A rare public display of a private collection of American modernist watercolors, loaned by a couple with family ties to the Utica area, are featured in an exhibition that will be on view from February 7 through March 29 in the Munson-Williams-Proctor Arts Institute Museum of Art. Each of the 17 pieces in this exhibition is a canonical example of the work of the generation of artists who embraced the tenets of modernism and sought, through a variety of personal artistic means, to express in their art what it meant to live in the modern age.
The exhibition, with works ranging in date from 1903 through 1939 to 1942, includes stunning figure studies, urban views, rural landscapes, and seascapes by nine leading American modernists: Thomas H. Benton, Charles E. Burchfield, Arthur G. Dove, Edward Hopper, Walt Kuhn, George B. Luks, John Marin, Reginald Marsh, and William Zorach. Six additional American modernists, less-widely known, whose works are also in the exhibition include Henry A. Botkin, Charles S. Hopkinson, Haley Lever, Dodge Macknight, Charles Nicolas Sarka, and John Whorf.
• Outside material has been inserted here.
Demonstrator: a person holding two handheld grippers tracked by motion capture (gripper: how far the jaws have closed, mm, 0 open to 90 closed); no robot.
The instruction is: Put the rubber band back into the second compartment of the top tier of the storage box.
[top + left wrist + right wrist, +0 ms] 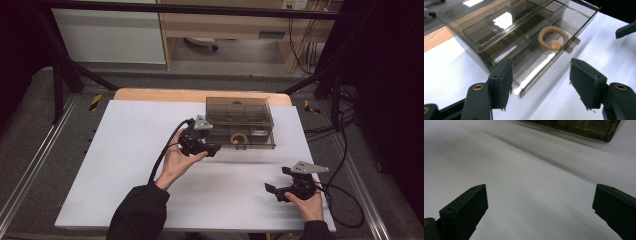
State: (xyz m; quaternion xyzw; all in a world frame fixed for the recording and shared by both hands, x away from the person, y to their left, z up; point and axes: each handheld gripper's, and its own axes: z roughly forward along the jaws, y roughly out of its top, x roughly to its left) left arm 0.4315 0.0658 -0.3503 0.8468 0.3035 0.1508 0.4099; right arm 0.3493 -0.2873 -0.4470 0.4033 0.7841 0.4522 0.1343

This exhibition is the first time all 17 watercolors have been publicly exhibited together as a group, although several of them have been published in books and catalogs of the artists who created them. The 17 works are a part of a larger collection of artwork the owners have assembled over the past five decades. The exhibition's title was suggested by the owners to reflect the joy and pleasure with which they lovingly assembled the collection over the years and their deep personal engagement with each of these works in the show. Aside from the beauty and historical importance of each of the watercolors, the exhibition is an eloquent and visually compelling testimony to the pleasures of art collecting.